Mode, Frequency, Time, and Duration of the Process Performance
After the job is activated, the process launches automatically once a day - from 3 am to 5 am server time.
Regardless of the amount of data that is going to be deleted, the process works no more than two hours in order not to overload the server. However, the duration of the process depends on the performance of the server and the amount of data that needs to be deleted. If purging is performed for the first time, the amount of data to be deleted may be significant, so cleaning can take up to 12 hours, depending on the volume. In this case, all data is not deleted in one day, and the entire volume is be divided into several parts, each of which is launched daily on a schedule (from 3 to 5 am) until all data is deleted. After the initial volume of data is cleared, purging will be triggered for new data that is older than a specific date (as described above). In this case, purging takes 1-1.5 hours.
DB Purging Monitoring
Expect documentation update soon.
Stopping of the DB Purging
There are two reasons why purging process has to stopped:
- The process got frozen. In this case, you need to execute the KILL command via MySQL.

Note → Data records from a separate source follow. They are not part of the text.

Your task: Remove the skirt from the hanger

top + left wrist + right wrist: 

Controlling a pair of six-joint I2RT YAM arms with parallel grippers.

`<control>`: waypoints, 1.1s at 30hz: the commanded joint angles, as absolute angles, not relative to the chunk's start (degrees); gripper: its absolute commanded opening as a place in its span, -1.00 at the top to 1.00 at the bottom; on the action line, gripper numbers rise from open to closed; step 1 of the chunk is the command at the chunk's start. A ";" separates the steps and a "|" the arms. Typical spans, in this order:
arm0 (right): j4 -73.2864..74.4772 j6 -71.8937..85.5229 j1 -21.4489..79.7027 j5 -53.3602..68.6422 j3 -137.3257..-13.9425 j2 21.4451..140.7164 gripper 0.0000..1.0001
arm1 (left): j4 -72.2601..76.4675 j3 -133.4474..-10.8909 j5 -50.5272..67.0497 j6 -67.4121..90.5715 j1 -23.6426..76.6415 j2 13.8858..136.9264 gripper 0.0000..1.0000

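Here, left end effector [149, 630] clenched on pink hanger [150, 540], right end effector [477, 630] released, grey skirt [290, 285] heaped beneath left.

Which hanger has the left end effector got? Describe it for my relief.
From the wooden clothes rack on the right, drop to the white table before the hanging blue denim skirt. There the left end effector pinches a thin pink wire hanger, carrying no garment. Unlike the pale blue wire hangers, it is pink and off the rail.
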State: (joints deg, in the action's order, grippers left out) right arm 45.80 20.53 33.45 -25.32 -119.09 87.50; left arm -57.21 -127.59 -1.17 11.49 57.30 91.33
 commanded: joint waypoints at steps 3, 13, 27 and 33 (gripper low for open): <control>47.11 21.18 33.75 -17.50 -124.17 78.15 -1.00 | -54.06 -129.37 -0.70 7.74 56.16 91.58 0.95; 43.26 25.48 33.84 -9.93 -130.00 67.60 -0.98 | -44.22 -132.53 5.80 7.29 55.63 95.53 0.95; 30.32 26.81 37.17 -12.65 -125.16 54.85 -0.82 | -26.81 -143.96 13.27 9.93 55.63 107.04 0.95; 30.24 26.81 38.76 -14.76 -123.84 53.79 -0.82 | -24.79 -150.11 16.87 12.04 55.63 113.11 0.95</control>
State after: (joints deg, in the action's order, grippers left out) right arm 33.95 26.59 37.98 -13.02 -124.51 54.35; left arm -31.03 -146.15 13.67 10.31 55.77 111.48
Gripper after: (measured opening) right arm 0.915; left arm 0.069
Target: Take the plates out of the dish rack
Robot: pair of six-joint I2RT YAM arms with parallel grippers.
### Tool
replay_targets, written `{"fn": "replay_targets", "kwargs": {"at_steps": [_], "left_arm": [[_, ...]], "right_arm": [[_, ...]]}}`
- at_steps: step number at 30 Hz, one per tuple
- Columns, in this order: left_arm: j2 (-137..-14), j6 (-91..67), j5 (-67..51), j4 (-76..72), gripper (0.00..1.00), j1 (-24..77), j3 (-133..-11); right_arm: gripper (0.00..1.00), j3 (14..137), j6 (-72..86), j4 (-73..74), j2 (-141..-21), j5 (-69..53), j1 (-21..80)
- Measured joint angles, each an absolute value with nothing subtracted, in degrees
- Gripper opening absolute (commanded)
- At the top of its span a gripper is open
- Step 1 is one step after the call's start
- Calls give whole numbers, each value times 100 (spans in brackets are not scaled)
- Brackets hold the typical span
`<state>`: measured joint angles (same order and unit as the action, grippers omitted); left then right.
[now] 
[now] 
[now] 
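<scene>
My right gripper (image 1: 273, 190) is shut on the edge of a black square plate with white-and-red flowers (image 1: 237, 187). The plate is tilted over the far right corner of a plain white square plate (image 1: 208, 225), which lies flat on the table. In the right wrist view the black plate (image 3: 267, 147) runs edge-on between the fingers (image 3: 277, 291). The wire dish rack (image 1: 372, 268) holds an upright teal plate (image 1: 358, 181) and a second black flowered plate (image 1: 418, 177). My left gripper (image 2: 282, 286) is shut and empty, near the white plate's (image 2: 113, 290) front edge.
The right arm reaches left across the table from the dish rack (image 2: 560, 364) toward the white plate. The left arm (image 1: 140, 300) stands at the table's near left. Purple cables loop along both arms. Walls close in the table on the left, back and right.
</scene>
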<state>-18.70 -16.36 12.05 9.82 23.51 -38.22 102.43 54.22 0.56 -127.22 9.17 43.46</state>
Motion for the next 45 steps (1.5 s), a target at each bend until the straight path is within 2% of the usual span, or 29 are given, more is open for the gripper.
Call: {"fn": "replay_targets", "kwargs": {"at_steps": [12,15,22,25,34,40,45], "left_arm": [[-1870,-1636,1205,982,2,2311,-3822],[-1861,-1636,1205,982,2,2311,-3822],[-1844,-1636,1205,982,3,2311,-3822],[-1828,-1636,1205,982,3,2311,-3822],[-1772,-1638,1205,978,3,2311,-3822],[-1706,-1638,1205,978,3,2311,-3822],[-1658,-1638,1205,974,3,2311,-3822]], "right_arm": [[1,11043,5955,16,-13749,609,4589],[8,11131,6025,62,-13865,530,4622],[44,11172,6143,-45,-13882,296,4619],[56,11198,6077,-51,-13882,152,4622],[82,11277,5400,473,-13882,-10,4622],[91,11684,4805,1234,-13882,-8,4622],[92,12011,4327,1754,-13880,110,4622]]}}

- The process runs correctly, but you need to stop it. In this case, you can stop the purging process using the designated property - unipay.system.purging_disabled. This property controls whether to stop or continue purging after the end of each iteration into which the process is divided. By default, the property value is set to false. If you set it as true, then after the end of the next iteration the purging process will be disabled.
You can change the property value at two places:
- on the server
- on the user interface on the Settings form available under the System perspective => System button.
Running the Cluster Diagnostics Script
To fix a server issue, it is important to collect and analyze a set of logs parameters prior to performing any troubleshooting steps. For security reasons, United Thinkers DevOps engineers may not have access to all necessary instances on the clients’ production servers. Thus, in some cases, it may be impossible to perform diagnostics and collect all necessary information to fix the issue or provide detailed troubleshooting instructions.
Cluster diagnostics can be performed automatically with the script.
To run the diagnostics script follow these steps:
1. Download the archive with the script provided by the support team and unzip it to
/diagnostics directory.
2. Open
/diagnostics/inventory file and set the variables including:
- the name of the admin user that has access to all nodes on which the data should be collected,
- hostnames of the UniPay/UniBroker nodes,
- path to jboss instance on each node:
[all:vars]
ansible_user={uniadmin}
[unibroker:vars]
jboss_logs=/opt/unibroker/jboss7/standalone/log
[unipay:vars]
jboss_logs=/opt/unipay/jboss7/standalone/log
[unibroker]
{unibroker1hostnam}
{unibroker2hostname}
[unipay]
{unipay1hostname}
{unipay2hostnam}
3. Run the commands in a terminal to create a password vault and set the admin user password:
create a password for the vault
$ echo changeIt > tmp/vault_password_file
open the vault and set the admin user password
$ ./ansible-vault.sh create passwords
ansible_ssh_pass: changeIt
4. Check the nodes reachability:
$ ./ansible.sh nodes -m ping -e @passwords
If the PING check failed, double-check that all previous steps have been performed correctly.
5. Run the diagnostics script:
$ ./ansible-playbook.sh scripts/diagnostics.yml -e @passwords
6. Download the output archive (path:
/diagnostics/tmp/diagnostics/data_archive.tar.gz) and forward it to the support team for logs analysis.